Finding the right vet can be a difficult choice.

You’ll want someone who has excellent animal skills, as well as excellent people skills, too. To make the best choice, start your search when you have some time; you’ll want to decide on a vet before you have an emergency.

Photo courtesy Brit.

To learn about veterinarians in your area, you can try a few things. First you can ask friends, family members, neighbors, and other folks in your community for recommendations. (Here’s a list of CH cat friendly vets!) That should give you a starting point. You can also look online via sites like Yelp, which will also provide reviews from customers.

The Humane Society of the United States recommends that you check to see if the vet is a member of the American Animal Hospital Association. If the vet you’re looking into is an AAHA member, the vet has pursued and met the Association’s standards for the facility, equipment, and quality care.

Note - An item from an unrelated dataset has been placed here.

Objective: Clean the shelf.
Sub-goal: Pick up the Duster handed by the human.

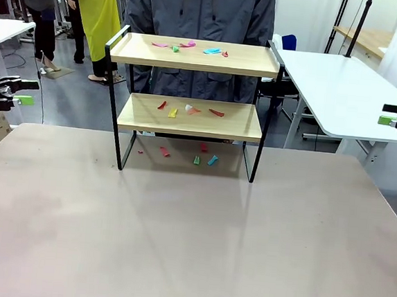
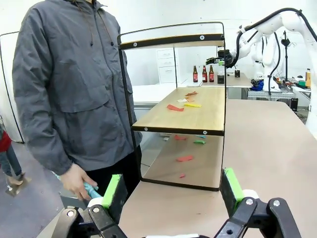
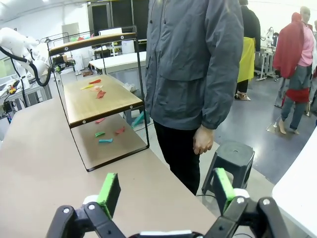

Similarly, you can check if the vet is a member of the American Association of Feline Practitioners. That will tell you if the practice has been certified as a “Cat Friendly Practice.” A vet may also be certified in feline medicine/surgery through the American Board of Veterinary Practitioners.

“If you’re looking for a specialist, ask about board certification,” suggests the HSUS. “This means the vet has studied an additional two to four years in the specialty area and passed a rigorous exam.”

Once you’ve learned of some vets you’d like to investigate in your area, write down your questions (including some of those below!) and call to schedule a visit to meet the staff, tour the facility, and learn more about the practice.

Some things you may want to look into and ask about include:

  • What’s your first impression when you walk in? Is the facility clean, modern, and well-organized?
  • How well does everyone communicate?
  • In general, are you comfortable asking questions with these folks?
  • Is the location convenient? Do they have parking?
  • How much are their fees? Do they fit your budget? Are there discounts available for senior citizens, etc.?
  • Is the practice AAAHA-accredited?
  • How many veterinarians are in the practice? Do they cover for one another if one is absent?
  • Do they have special interests, such as geriatrics?
  • Are there technicians or other staff members? Do you like the staff? Are they caring, calm, competent, and courteous?
  • How are overnight patients monitored?
  • Are dogs and cats located in separate areas?
  • Are diagnostics, like X-rays and blood work, done in-house or referred to a specialist?
  • Are there emergency services available?

In addition to these questions and concerns, take a moment to think about your pet’s situation/condition and come up with related questions that you’d like answered ahead of time. And don’t be shy! Most vets will appreciate your interest and concern.

What questions have you asked your vet to learn more about the practice? Please share in the comments!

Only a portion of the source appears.